Return the lines of the data below starting at the one holding "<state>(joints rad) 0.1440" and ending at the one holding "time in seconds", word for word, leaving every picture out.

─── Records for this task

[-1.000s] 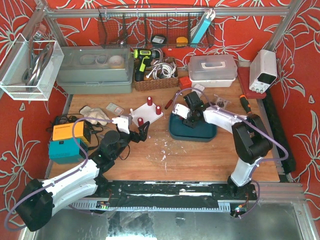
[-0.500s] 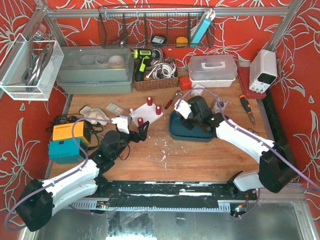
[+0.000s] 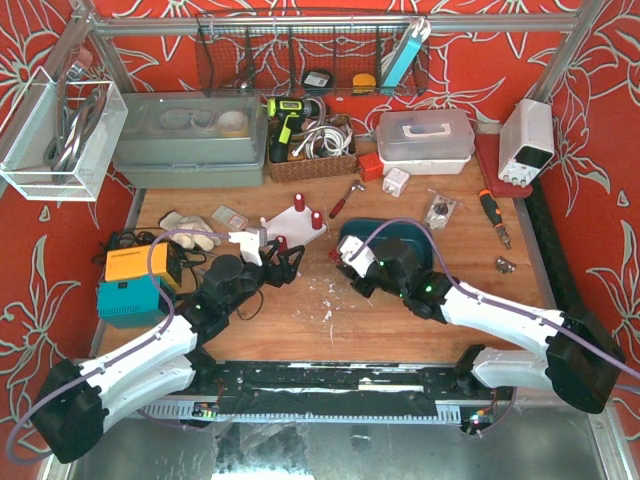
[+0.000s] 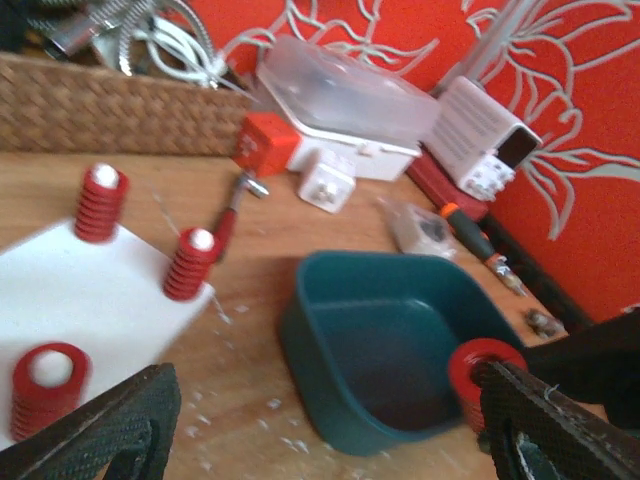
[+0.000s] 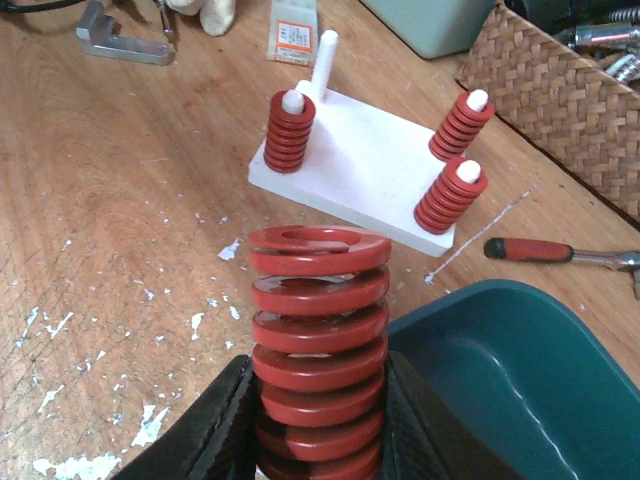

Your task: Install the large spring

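Observation:
My right gripper [image 5: 318,405] is shut on the large red spring [image 5: 318,320] and holds it upright, just left of the teal bin [image 5: 520,360]. In the top view this gripper [image 3: 352,265] is over bare wood between the bin [image 3: 405,232] and the white peg plate [image 3: 292,226]. The plate [image 5: 370,170] carries three smaller red springs on pegs and one bare white peg [image 5: 322,62] at its far corner. My left gripper [image 3: 283,266] is open and empty beside the plate's near edge. Its view shows the plate [image 4: 90,290] and the held spring [image 4: 482,372].
A red-handled screwdriver [image 3: 340,206] lies behind the bin. A wicker basket [image 5: 560,110] and a clear lidded box [image 3: 425,136] stand at the back. Orange and teal devices [image 3: 135,268] sit at the left. Small hardware [image 3: 440,208] lies at the right.
My right arm has swung from over the teal bin toward the left and nearer, carrying the large spring out of the bin. My left gripper has shifted slightly toward the plate.

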You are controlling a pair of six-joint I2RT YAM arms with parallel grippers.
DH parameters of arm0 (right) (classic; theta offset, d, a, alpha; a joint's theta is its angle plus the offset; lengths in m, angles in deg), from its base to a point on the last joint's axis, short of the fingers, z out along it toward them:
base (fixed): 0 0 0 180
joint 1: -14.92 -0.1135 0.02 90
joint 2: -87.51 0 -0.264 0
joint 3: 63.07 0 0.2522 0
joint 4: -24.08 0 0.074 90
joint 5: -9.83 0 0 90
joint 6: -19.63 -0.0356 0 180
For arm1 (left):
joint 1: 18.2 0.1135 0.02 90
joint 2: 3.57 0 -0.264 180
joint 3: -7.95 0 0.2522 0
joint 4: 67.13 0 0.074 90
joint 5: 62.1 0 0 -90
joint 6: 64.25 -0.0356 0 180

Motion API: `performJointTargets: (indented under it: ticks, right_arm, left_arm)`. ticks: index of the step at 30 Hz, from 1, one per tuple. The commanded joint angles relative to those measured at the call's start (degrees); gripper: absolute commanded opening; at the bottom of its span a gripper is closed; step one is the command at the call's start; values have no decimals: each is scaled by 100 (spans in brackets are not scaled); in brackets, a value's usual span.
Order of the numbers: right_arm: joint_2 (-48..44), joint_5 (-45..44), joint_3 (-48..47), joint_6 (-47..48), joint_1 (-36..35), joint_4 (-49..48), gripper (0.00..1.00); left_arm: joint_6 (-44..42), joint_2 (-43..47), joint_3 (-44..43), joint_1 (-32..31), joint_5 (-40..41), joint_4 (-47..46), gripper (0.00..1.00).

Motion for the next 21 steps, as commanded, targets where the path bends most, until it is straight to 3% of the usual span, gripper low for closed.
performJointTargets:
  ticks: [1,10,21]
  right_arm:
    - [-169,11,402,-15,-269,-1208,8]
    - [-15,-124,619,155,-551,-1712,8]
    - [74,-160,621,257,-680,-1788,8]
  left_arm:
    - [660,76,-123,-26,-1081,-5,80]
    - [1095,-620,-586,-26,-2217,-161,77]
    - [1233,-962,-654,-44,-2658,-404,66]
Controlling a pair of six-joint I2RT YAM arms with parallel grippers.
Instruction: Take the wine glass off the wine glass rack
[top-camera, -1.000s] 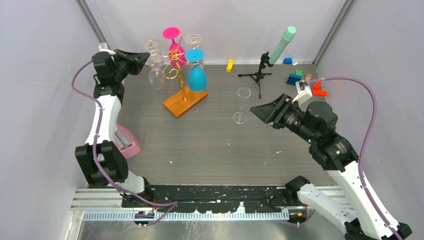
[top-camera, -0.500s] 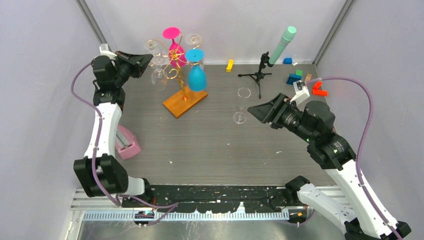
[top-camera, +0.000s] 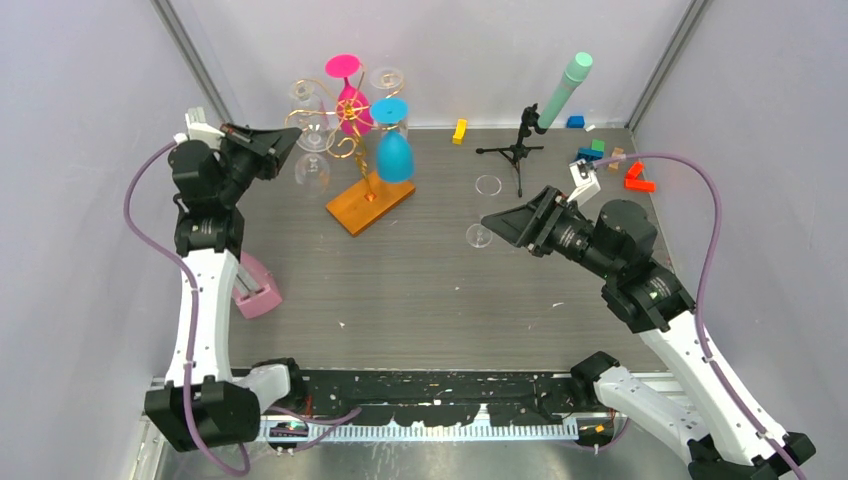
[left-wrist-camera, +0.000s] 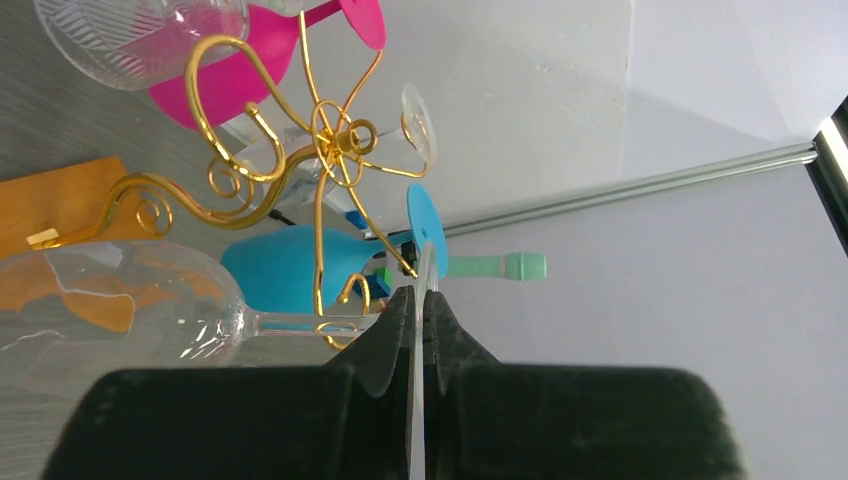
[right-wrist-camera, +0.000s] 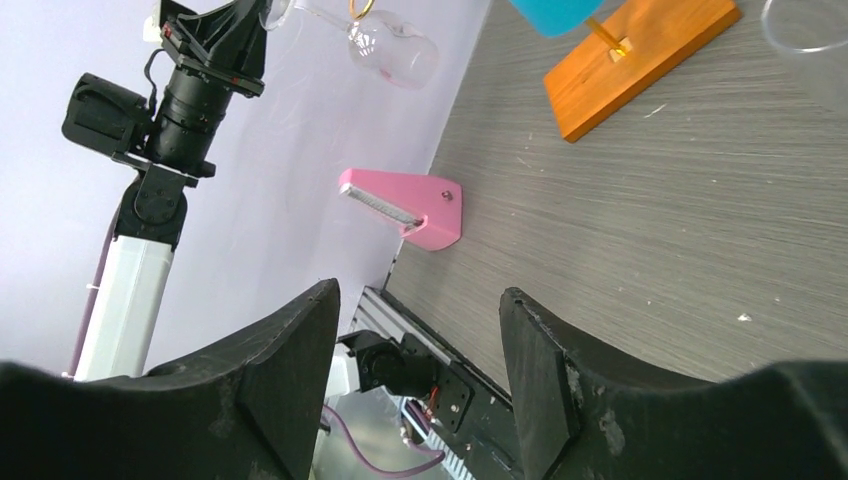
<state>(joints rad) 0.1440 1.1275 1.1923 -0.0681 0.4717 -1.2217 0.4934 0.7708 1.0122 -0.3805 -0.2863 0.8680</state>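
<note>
The wine glass rack is a gold wire tree (top-camera: 349, 141) on an orange base (top-camera: 370, 203), also in the left wrist view (left-wrist-camera: 320, 140). A pink glass (top-camera: 352, 105), a blue glass (top-camera: 394, 155) and clear glasses hang on it. My left gripper (top-camera: 287, 136) is shut on the thin foot of a clear wine glass (top-camera: 313, 170). In the left wrist view its fingers (left-wrist-camera: 398, 320) pinch the foot, and the stem runs left past a gold curl to the bowl (left-wrist-camera: 110, 310). My right gripper (top-camera: 500, 222) is open and empty over mid-table, jaws wide apart (right-wrist-camera: 420, 300).
A black tripod (top-camera: 517, 152) holds a mint cylinder (top-camera: 566, 87) at the back right. Coloured blocks (top-camera: 590, 155) and a yellow block (top-camera: 459, 131) lie near it. Clear round glass pieces (top-camera: 480, 235) sit by my right gripper. A pink wedge (top-camera: 250, 285) lies at the left.
My left arm has drawn back toward the near left, carrying the clear glass lower and away from the rack's top. My right gripper has moved a little left.
</note>
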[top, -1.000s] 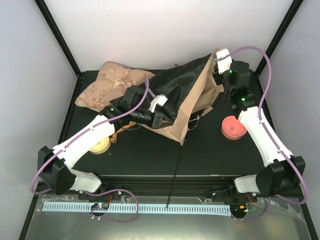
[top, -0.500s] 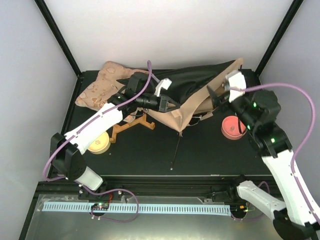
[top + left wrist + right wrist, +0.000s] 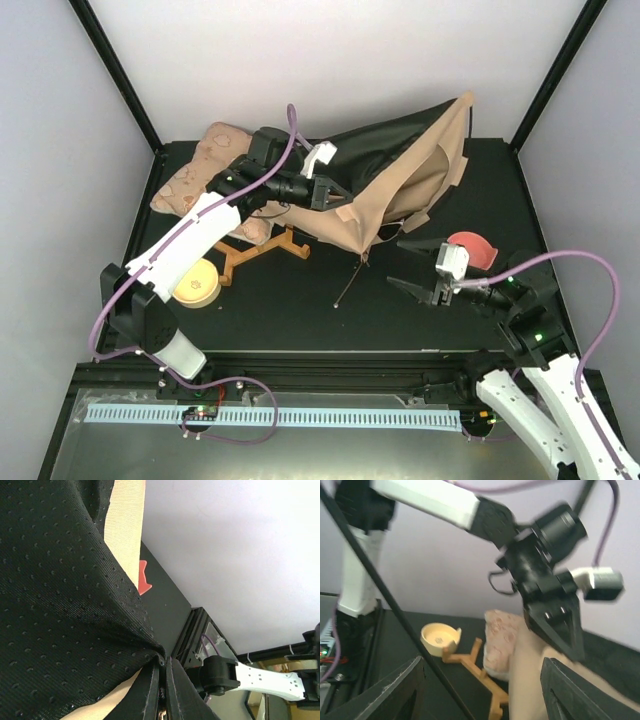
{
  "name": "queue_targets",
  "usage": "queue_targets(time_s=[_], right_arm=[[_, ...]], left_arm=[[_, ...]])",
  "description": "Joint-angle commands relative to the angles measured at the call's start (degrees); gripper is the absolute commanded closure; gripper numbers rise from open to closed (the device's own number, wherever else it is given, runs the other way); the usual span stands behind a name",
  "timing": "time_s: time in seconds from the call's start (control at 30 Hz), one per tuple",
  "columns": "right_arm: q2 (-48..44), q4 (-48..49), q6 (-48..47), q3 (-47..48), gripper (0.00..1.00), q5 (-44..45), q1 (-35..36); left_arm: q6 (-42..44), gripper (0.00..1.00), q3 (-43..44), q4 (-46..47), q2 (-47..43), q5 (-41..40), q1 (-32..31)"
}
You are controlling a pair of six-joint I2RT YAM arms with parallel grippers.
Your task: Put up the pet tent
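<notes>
Clamping the pet tent (image 3: 400,180), left gripper (image 3: 337,199) closed, right gripper (image 3: 397,264) wide, standing apart.

- Pretty clearly a robotics lab test cell, not anybody's home.
- Black table (image 3: 280,312) boxed in by plain white walls (image 3: 300,60) and black frame posts (image 3: 112,70).
- Two white-and-black robot arms (image 3: 190,245) bolted at the near edge, purple cables (image 3: 590,255) looping off them.
- Slotted metal rail (image 3: 300,415) runs along the front.
</notes>
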Motion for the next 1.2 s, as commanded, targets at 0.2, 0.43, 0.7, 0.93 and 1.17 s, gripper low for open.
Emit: queue_targets(time_s=[0.2,0.43,0.7,0.93,1.17], right_arm=[[0.39,5.91,-3.76,4.15,0.34,-16.64,2.92],[5.33,3.51,-8.68,7.39,0.34,-9.11,15.41],[11.34,2.94,-11.15,11.94,0.43,4.31,30.45],[14.22,2.66,-12.26,12.36,0.55,7.19,34.97],[15.35,1.88,-13.34,12.09,0.68,10.79,38.06]], left_arm=[[0.22,0.98,2.53,-0.37,1.24,0.96,0.18],[-0.29,0.98,2.45,0.16,1.68,0.59,0.24],[-1.13,0.98,2.80,0.52,2.33,0.51,0.21],[-1.33,0.98,2.91,0.47,2.40,0.52,0.24],[-1.26,0.98,2.78,0.16,2.55,0.49,0.23]])
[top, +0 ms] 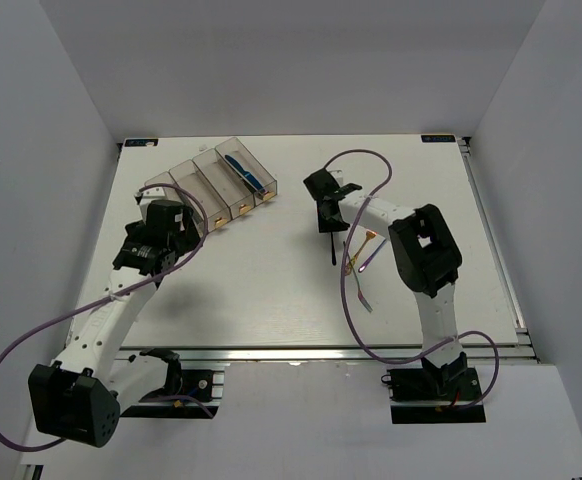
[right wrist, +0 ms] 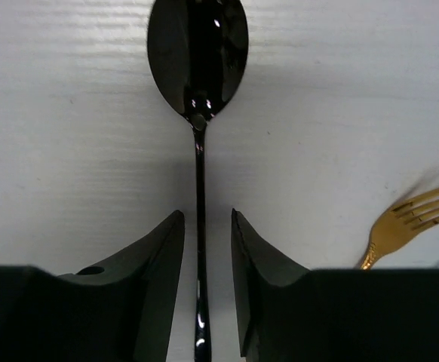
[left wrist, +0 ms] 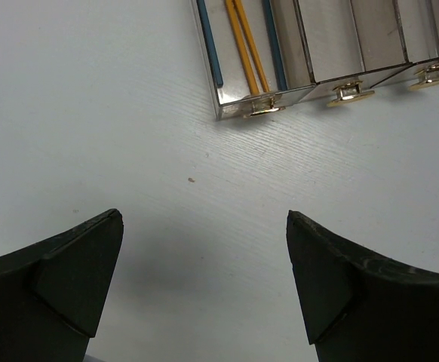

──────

• Exercise result:
<state>(joints rad) 0.1440 1.1275 1.1923 -0.0681 0.4717 -1.2217 0.4934 0.7708 1.0122 -0.3805 -0.2863 0.8680</state>
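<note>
The wine glass rack is a gold wire tree (top-camera: 349, 141) on an orange base (top-camera: 370, 203), also in the left wrist view (left-wrist-camera: 320, 140). A pink glass (top-camera: 352, 105), a blue glass (top-camera: 394, 155) and clear glasses hang on it. My left gripper (top-camera: 287, 136) is shut on the thin foot of a clear wine glass (top-camera: 313, 170). In the left wrist view its fingers (left-wrist-camera: 398, 320) pinch the foot, and the stem runs left past a gold curl to the bowl (left-wrist-camera: 110, 310). My right gripper (top-camera: 500, 222) is open and empty over mid-table, jaws wide apart (right-wrist-camera: 420, 300).
A black tripod (top-camera: 517, 152) holds a mint cylinder (top-camera: 566, 87) at the back right. Coloured blocks (top-camera: 590, 155) and a yellow block (top-camera: 459, 131) lie near it. Clear round glass pieces (top-camera: 480, 235) sit by my right gripper. A pink wedge (top-camera: 250, 285) lies at the left.
My left arm has drawn back toward the near left, carrying the clear glass lower and away from the rack's top. My right gripper has moved a little left.
</note>
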[top, -1.000s] 
[top, -0.500s] 
[top + left wrist + right wrist, +0.000s] 
{
  "name": "queue_targets",
  "usage": "queue_targets(time_s=[_], right_arm=[[_, ...]], left_arm=[[_, ...]])",
  "description": "Joint-angle commands relative to the angles measured at the call's start (degrees); gripper is the absolute commanded closure; gripper numbers rise from open to closed (the device's own number, wherever else it is given, runs the other way); the usual span stands behind a name",
  "timing": "time_s: time in seconds from the call's start (control at 30 Hz), one per tuple",

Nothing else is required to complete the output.